To summarize, I think we are going to go in 2008 and how we can continue to resolve this mitral valve quandary. The first is real time 3D TEE, I had the pleasure of writing a paper about the Imager and Surgical Anatomy with Roberta Lang. It will come out next year in JACC Imaging and we really highlighted, I think, in a very succinct way how 3-D echo is going to help the imager differentiate disease and match lesions with surgical expertise. Here you see how simple it really is. Here is the P3 prolapse from single chordal rupture in a patient with fibroelastic deficiency, and this is the surgeons view; aortic valve here, posterior leaflet here, P3, and posterior commissure, very straightforward. So I think that is one of the things to watch in 2008, how that is going to impact referral. The next question going to be asked is actually also coming out in an editorial we wrote about another paper looking at etiology of disease, and I think we all have to start thinking more about differences in degenerative valve repair. Look at this simple prolapse versus the complex prolapse of Barlow’s and also the repair of simple triangular resection versus a detachment and repositioning of the entire posterior leaflet. Why would we expect those patients to behave the same. I think we all have to start studying more to understand it and this is why; because patients are failing with mitral valve repair and you have all seen it and I have patients fail. We do not want to have patients fail here like the one I showed you before that we needed to re-repair but we are all seeing patients that are developing a recurrence of mitral regurgitation that was introduced by Flameng in Circulation in 2003 and followed by Tirone David in 2005 where you can see the posterior leaflet prolapse does pretty well but when we get into more complex forms of Barlow’s disease, bileaflet or anterior leaflet prolapse, these patients; they are not freedom from re-operation, it is freedom from recurrent three or four plus mitral regurgitation. So we have to keep improving our mitral valve repair techniques.

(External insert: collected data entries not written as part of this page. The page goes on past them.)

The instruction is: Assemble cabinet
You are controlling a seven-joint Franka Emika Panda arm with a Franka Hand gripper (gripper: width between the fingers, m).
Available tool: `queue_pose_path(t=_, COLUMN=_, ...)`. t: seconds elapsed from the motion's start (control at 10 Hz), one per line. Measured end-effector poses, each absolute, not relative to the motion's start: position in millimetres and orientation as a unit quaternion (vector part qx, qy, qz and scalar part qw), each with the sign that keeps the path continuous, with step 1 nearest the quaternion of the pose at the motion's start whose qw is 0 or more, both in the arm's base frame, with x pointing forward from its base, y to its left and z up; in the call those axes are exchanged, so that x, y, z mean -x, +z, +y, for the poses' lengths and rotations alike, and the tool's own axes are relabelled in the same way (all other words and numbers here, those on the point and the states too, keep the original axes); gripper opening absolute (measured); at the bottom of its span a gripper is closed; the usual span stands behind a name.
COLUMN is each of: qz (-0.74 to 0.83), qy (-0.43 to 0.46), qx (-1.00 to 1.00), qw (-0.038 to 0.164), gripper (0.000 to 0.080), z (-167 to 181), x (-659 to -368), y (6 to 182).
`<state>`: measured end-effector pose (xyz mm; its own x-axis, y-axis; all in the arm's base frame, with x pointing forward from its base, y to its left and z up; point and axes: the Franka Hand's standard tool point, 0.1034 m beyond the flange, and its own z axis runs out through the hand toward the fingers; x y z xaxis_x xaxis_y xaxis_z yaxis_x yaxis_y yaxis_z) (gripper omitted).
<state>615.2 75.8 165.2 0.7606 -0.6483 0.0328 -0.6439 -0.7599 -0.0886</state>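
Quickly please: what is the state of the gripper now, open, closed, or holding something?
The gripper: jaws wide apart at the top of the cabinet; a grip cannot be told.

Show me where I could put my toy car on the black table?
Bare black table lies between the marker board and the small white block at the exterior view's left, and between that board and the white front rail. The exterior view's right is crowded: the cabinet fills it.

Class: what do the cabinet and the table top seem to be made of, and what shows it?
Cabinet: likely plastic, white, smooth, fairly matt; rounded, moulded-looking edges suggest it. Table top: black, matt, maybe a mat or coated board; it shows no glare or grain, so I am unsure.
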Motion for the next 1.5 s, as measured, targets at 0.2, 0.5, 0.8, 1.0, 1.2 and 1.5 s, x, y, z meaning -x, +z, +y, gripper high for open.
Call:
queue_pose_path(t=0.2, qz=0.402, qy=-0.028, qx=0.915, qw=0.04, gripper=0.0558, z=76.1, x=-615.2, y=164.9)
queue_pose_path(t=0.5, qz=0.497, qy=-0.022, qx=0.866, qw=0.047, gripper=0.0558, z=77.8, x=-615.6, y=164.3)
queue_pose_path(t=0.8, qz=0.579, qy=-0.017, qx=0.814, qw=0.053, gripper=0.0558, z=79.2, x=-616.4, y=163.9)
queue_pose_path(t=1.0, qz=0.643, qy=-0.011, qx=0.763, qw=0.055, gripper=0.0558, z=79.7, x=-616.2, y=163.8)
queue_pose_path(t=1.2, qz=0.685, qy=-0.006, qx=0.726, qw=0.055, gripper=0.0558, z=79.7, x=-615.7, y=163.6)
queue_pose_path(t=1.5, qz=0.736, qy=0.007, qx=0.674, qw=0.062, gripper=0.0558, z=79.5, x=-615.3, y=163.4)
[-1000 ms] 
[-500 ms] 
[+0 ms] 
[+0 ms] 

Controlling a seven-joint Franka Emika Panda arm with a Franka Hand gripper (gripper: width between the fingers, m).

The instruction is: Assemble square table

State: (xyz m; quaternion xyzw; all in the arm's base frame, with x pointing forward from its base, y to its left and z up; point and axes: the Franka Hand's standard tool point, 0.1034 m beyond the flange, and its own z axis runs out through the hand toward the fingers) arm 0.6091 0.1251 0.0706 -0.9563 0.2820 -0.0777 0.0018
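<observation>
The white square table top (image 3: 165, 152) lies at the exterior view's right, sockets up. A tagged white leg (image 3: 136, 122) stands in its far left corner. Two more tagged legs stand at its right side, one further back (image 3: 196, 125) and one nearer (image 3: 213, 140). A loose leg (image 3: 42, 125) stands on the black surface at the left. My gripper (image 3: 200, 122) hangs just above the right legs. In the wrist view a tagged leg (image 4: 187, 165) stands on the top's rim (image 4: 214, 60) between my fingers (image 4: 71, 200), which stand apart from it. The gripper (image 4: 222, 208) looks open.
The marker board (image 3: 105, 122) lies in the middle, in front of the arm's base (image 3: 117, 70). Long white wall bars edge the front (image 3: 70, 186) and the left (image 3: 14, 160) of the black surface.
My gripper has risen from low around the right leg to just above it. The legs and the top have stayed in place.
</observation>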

I want to show you pictures of my own cases from four years ago, anterior leaflet, posterior leaflet and today. You see the symmetry of the closure line here, perfect symmetry and here you see the posterior leaflet. The valve is competent. If you just turn the color on, you are going to be happy but if I show this picture today in an expert mitral valve meeting, I would not expect to show this example because this is not a very good result. You do not have symmetry. All of this posterior leaflet should be underneath this edge to promote closure and in fact one of the things we did this year was we designed a study that we call the ‘ink test’ to help us in the operating room be able to judge how much coaptation we have below the closure line when the ventricle is filled with saline, so that we can optimize that and we do not have to wait for the postoperative echo to understand how much of the leaflet coapts.
One of the things I have noticed is; mitral valve surgery is just like other parts from your body, you scar a little bit. The valves shrink a little bit. I am sure that is one of the mechanisms so one of the key points this year in mitral valve repair is optimizing this closure line and I think you are going to see a lot of data published about that over the next few years.
So I am going to finish with another quote from this summary that Bernadine Healey wrote about the mitral valve question today, “This is fixable. Surgeons who offer patients only valve replacement, because that is what they do well, must think again, so must cardiologists reluctant to refer patients elsewhere for care, and insurance providers, and we know there are a lot of them, who make doctors and patients jump through hoops for treatments outside of their networks cannot fight clear cut practice guidelines.”
Thank you very much for your attention.